*** Opening Raw data ***
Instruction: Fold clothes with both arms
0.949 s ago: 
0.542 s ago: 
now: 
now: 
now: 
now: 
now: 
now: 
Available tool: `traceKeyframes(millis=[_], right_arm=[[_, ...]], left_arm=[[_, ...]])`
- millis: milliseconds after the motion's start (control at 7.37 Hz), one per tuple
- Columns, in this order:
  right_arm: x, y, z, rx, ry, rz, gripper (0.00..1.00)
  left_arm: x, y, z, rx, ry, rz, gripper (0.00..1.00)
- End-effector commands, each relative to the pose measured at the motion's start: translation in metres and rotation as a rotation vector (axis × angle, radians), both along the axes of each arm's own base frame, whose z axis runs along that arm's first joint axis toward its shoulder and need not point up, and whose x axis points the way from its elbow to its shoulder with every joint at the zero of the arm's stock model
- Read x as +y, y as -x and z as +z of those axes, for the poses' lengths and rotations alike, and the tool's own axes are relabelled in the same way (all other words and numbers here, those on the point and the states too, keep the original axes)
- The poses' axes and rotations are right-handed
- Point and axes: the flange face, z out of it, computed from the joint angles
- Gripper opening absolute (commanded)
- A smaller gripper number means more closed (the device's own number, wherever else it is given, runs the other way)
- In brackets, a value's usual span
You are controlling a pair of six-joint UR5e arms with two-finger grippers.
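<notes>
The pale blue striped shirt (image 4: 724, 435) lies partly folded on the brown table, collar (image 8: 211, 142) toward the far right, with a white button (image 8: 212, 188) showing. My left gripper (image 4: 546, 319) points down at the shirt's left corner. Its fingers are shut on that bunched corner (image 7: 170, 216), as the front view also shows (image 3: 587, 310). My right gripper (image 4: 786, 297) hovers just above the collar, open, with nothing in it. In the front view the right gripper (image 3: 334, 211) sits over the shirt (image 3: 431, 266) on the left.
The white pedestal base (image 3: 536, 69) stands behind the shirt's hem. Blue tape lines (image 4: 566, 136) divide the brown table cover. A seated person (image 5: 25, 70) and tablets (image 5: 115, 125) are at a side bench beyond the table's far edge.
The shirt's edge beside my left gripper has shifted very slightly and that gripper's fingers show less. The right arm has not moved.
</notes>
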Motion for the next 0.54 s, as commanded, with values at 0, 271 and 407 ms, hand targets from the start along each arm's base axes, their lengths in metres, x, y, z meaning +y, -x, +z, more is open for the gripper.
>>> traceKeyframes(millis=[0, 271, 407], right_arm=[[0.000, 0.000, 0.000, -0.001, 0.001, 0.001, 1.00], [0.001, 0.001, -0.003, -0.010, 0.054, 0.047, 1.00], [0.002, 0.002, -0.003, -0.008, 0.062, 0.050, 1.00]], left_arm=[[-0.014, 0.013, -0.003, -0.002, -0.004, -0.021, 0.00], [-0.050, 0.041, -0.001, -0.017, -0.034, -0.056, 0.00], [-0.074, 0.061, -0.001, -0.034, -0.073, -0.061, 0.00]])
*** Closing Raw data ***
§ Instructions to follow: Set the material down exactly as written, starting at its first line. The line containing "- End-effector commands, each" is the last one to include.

§ Result of the task:
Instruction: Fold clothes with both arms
0.949 s ago: 
0.542 s ago: 
now: 
now: 
now: 
now: 
now: 
now: 
Available tool: `traceKeyframes(millis=[_], right_arm=[[_, ...]], left_arm=[[_, ...]])`
- millis: milliseconds after the motion's start (control at 7.37 Hz), one per tuple
- Columns, in this order:
  right_arm: x, y, z, rx, ry, rz, gripper (0.00..1.00)
  left_arm: x, y, z, rx, ry, rz, gripper (0.00..1.00)
- End-effector commands, each relative to the pose measured at the motion's start: translation in metres and rotation as a rotation vector (axis × angle, radians), both along the axes of each arm's own base frame, whose z axis runs along that arm's first joint axis toward its shoulder and need not point up, and whose x axis points the way from its elbow to its shoulder with every joint at the zero of the arm's stock model

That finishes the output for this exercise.